Look through the listing below and report the lines that have the word "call" in them.

◆ **AVAILABLE DATA**
▼
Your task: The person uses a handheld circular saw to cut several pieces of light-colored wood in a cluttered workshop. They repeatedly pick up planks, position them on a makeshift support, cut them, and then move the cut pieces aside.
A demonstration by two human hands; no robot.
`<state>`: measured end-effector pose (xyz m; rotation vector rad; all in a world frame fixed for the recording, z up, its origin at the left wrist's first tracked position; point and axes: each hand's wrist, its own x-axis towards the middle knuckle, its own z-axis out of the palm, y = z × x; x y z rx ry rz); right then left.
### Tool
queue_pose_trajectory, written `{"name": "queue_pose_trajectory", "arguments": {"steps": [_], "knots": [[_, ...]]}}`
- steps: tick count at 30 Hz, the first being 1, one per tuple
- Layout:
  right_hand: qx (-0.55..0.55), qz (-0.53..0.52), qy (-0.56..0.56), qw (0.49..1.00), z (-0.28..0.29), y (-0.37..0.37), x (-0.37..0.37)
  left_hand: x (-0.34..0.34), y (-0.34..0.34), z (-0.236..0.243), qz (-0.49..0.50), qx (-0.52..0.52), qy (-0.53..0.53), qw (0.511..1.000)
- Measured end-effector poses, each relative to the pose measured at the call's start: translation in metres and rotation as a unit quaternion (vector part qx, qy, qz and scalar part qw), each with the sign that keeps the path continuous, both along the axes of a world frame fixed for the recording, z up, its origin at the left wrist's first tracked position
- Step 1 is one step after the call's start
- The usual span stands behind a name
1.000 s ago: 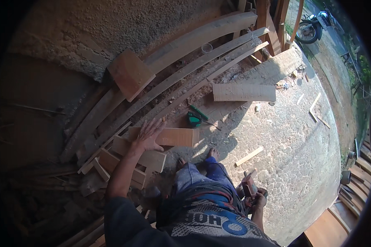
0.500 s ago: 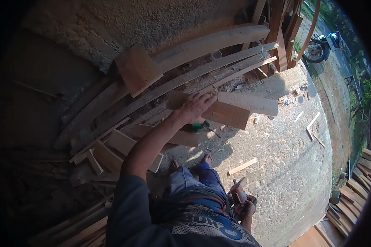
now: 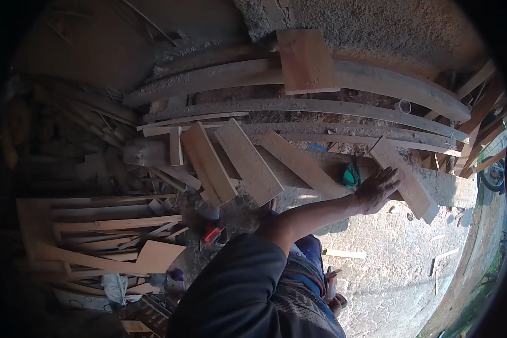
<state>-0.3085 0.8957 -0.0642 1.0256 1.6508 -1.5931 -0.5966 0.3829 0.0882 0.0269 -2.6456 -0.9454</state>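
Observation:
My left hand [image 3: 377, 190] grips a light wooden board [image 3: 400, 172] at right of centre, fingers over its top; another board lies partly under it. Just left of that hand a green tape measure [image 3: 351, 176] rests on a plank. My right hand [image 3: 335, 303], low in the view and partly hidden by my body, holds a reddish block-shaped tool [image 3: 330, 287]. Several short boards [image 3: 248, 160] lie slanted across the planks to the left of the hand.
Long beams [image 3: 394, 81] run along a rough wall, with a square board [image 3: 305, 62] on one. Offcuts [image 3: 112, 222] are piled lower left, near a red object [image 3: 213, 235]. A wood strip [image 3: 345, 254] lies on sunlit paving [image 3: 388, 281]. A motorcycle [image 3: 493, 174] stands at far right.
My left hand has carried a board rightward, away from the other short boards, onto a paler board. My view has swung left, showing more of the offcut pile. My right hand still holds the tool.

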Motion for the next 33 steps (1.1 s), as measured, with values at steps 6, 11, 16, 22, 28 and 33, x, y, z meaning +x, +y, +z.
{"name": "queue_pose_trajectory", "arguments": {"steps": [6, 11, 16, 22, 28, 33], "knots": [[0.043, 0.116, 0.009, 0.992, -0.012, 0.018, -0.055, 0.224, -0.049, 0.034, -0.019, 0.098, -0.028, 0.995], [0.08, 0.197, 0.024, 0.977, 0.019, -0.051, -0.086, 0.404, -0.099, -0.003, 0.219, 0.183, -0.136, 0.949], [0.125, 0.257, 0.044, 0.957, 0.056, -0.125, -0.098, 0.608, -0.113, -0.172, 0.564, 0.313, -0.351, 0.68], [0.168, 0.303, 0.091, 0.934, 0.079, -0.167, -0.082, 0.637, -0.17, -0.2, 0.69, 0.614, -0.035, 0.382], [0.227, 0.382, 0.115, 0.889, 0.093, -0.177, -0.056, 0.546, -0.222, -0.114, 0.62, 0.605, 0.009, 0.499], [0.274, 0.449, 0.149, 0.837, 0.082, -0.177, -0.034, 0.533, -0.253, -0.116, 0.519, 0.669, 0.006, 0.532]]}}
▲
◆ **WRITTEN ANSWER**
- Measured end-effector poses, each relative to the pose measured at the call's start: translation in metres and rotation as a unit quaternion (vector part qx, qy, qz and scalar part qw), each with the sign that keeps the path continuous, both along the axes of a world frame fixed for the recording, z up, its origin at the left wrist's first tracked position
- Step 1 is one step after the call's start

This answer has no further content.